On 01/21/2016 02:21 PM, Boris Brezillon wrote:
Hi Archit,
On Thu, 21 Jan 2016 12:43:18 +0530
Archit Taneja <architt@xxxxxxxxxxxxxx> wrote:
The Qualcomm NAND controller is found in SoCs like IPQ806x, MSM7xx,
MDM9x15 series.
It exists as a sub block inside the IPs EBI2 (External Bus Interface 2)
and QPIC (Qualcomm Parallel Interface Controller). These IPs provide a
broader interface for external slow peripheral devices such as LCD and
NAND/NOR flash memory or SRAM like interfaces.
We add support for the NAND controller found within EBI2. For the SoCs
of our interest, we only use the NAND controller within EBI2. Therefore,
it's safe for us to assume that the NAND controller is a standalone block
within the SoC.
The controller supports 512B, 2kB, 4kB and 8kB page 8-bit and 16-bit NAND
flash devices. It contains a HW ECC block that supports BCH ECC (4, 8 and
16 bit correction/step) and RS ECC(4 bit correction/step) that covers main
and spare data. The controller contains an internal 512 byte page buffer
to which we read/write via DMA. The EBI2 type NAND controller uses ADM DMA
for register read/write and data transfers. The controller performs page
reads and writes at a codeword/step level of 512 bytes.

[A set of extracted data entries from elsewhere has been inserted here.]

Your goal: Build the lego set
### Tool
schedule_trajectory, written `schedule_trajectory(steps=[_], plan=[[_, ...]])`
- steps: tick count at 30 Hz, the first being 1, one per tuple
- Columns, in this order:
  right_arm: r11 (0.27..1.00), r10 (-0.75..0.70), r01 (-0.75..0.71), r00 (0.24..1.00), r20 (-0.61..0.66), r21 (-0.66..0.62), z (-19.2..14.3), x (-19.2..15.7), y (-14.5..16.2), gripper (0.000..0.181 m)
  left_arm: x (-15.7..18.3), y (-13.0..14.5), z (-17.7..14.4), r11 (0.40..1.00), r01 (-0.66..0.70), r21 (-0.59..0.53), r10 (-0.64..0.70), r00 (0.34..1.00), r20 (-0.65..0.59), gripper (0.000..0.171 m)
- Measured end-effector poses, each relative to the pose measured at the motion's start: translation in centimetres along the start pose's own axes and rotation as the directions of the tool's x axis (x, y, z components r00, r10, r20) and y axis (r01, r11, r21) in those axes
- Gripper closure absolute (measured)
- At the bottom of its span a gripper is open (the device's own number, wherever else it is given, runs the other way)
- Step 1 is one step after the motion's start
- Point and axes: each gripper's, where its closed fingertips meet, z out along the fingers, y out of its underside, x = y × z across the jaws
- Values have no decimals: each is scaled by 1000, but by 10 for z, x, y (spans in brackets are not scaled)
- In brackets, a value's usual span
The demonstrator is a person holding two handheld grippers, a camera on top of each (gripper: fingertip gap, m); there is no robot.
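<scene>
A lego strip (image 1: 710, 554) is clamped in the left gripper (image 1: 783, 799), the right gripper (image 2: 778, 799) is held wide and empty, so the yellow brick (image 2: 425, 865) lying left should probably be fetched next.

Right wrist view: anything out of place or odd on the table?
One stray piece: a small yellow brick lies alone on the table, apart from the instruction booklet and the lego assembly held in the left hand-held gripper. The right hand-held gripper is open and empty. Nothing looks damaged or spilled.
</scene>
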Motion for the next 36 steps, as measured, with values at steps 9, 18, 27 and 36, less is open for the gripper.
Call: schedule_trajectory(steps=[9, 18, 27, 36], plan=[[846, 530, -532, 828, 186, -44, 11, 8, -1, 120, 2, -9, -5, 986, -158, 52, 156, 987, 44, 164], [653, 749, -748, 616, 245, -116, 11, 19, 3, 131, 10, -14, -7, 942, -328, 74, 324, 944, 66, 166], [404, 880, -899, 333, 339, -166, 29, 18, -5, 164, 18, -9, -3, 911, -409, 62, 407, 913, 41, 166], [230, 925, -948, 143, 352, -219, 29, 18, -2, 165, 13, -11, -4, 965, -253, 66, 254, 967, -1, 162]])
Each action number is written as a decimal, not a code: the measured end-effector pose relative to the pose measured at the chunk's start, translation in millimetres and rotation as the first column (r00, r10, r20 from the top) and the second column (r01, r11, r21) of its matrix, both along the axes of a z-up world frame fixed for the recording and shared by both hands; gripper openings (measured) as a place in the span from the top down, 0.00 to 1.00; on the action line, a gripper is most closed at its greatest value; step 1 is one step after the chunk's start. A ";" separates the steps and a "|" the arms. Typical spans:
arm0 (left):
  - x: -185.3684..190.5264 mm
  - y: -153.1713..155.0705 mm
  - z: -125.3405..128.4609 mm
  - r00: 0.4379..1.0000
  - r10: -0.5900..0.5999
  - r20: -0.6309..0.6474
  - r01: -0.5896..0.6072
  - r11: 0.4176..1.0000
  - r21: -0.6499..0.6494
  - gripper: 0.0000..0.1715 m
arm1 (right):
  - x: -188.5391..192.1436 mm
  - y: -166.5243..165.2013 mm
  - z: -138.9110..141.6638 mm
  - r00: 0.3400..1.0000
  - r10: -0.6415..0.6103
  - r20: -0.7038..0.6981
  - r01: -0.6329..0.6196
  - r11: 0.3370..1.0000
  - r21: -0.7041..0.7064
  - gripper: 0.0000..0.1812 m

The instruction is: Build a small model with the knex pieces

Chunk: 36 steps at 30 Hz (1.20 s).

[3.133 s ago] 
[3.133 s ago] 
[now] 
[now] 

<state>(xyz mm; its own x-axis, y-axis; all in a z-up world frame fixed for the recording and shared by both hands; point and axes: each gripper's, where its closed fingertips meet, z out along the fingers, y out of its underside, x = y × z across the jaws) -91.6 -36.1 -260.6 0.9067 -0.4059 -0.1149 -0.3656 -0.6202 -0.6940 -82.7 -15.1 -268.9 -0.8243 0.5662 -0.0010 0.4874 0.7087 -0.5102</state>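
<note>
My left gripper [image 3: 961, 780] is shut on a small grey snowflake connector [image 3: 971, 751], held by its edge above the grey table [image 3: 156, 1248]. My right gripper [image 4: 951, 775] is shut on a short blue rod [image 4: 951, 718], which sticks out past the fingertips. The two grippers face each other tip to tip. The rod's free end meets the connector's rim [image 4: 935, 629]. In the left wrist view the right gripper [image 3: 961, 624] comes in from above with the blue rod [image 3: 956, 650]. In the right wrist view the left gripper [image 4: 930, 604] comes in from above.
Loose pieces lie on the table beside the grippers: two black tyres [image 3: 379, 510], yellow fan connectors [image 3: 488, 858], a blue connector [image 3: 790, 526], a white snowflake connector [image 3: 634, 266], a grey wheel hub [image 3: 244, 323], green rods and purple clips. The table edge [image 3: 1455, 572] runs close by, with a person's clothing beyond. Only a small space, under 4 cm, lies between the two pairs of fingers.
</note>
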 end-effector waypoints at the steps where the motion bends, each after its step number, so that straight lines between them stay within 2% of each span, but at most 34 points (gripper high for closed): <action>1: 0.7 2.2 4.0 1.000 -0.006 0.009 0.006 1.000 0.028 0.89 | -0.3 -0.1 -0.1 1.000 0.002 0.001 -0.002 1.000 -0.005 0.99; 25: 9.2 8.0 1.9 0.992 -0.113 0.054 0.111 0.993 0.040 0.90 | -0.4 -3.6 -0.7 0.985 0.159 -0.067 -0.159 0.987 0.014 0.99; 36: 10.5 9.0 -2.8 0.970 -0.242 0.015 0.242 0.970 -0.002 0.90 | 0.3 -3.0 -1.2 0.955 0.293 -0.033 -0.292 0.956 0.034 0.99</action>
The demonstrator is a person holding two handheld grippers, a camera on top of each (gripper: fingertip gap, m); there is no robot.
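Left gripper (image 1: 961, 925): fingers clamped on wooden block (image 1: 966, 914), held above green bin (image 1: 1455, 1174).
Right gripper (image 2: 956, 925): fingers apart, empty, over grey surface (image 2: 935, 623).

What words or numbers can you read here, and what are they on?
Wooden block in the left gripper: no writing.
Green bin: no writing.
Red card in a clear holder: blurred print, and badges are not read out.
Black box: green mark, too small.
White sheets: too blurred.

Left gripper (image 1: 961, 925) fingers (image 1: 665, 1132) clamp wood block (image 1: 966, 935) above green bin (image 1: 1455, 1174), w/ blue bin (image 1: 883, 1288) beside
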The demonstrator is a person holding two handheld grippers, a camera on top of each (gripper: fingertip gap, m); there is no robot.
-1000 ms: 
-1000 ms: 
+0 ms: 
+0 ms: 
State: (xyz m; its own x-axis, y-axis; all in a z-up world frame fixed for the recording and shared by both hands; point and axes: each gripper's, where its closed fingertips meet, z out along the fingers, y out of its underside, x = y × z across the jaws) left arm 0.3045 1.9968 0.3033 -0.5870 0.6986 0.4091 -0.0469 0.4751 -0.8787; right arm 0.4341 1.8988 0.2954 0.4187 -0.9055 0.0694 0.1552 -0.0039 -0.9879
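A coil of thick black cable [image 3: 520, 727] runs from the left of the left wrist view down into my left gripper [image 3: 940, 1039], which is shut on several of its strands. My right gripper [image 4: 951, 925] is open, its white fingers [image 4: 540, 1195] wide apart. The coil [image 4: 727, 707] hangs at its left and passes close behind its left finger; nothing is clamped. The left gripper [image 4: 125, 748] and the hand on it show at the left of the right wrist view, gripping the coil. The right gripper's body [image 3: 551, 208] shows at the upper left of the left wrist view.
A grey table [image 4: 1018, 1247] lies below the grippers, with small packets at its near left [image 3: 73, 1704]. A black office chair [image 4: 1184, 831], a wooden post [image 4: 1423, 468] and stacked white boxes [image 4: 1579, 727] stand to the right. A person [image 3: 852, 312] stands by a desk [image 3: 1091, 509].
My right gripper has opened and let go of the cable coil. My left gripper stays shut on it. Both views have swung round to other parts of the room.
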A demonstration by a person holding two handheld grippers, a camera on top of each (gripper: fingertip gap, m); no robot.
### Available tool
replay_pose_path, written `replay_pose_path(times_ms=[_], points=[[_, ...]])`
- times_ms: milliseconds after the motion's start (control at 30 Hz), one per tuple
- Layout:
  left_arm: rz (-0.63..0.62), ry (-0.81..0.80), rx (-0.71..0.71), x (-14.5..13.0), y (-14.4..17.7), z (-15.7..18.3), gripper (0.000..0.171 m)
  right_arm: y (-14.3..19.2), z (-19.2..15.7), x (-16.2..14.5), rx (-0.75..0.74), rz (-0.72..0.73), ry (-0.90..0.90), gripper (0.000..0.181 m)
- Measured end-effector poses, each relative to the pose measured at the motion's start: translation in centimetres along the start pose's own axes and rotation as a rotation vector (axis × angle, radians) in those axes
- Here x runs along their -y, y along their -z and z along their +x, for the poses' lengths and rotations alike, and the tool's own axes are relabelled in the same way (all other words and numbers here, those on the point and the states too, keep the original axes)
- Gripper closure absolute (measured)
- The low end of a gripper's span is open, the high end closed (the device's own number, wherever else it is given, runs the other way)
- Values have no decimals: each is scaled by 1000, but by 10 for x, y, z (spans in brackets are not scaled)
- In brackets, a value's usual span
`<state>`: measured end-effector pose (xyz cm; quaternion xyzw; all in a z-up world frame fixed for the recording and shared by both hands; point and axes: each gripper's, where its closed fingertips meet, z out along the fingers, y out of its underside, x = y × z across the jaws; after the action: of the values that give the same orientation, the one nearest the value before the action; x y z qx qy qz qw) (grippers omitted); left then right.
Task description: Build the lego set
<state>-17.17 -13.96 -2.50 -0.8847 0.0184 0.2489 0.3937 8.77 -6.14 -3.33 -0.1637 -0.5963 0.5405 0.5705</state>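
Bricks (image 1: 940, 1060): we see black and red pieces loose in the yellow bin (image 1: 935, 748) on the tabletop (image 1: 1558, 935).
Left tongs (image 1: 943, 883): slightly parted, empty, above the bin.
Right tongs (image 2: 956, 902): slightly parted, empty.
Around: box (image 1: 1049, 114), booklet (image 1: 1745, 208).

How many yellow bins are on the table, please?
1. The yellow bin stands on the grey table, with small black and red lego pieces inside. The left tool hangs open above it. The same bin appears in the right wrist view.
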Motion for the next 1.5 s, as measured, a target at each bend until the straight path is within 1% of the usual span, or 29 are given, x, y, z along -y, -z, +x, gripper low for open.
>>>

It can support up
to 2 external chips of different configurations.
The driver prepares register read and write configuration descriptors for
each codeword, followed by data descriptors to read or write data from the
controller's internal buffer. It uses a single ADM DMA channel that we get
via dmaengine API. The controller requires 2 ADM CRCIs for command and
data flow control. These are passed via DT.
The ecc layout used by the controller is syndrome like, but we can't use
the standard syndrome ecc ops because of several reasons. First, the amount
of data bytes covered by ecc isn't same in each step. Second, writing to
free oob space requires us writing to the entire step in which the oob
lies. This forces us to create our own ecc ops.
One more difference is how the controller accesses the bad block marker.
The controller ignores reading the marker when ECC is enabled. ECC needs
to be explicity disabled to read or write to the bad block marker. The
nand_bbt helpers library hence can't access BBMs for the controller.
For now, we skip the creation of BBT and populate chip->block_bad and
chip->block_markbad helpers instead.
Reviewed-by: Andy Gross <agross@xxxxxxxxxxxxxx>
Signed-off-by: Stephen Boyd <sboyd@xxxxxxxxxxxxxx>
Signed-off-by: Archit Taneja <architt@xxxxxxxxxxxxxx>
Sorry, I noticed one more thing in your "bitflips in erased pages"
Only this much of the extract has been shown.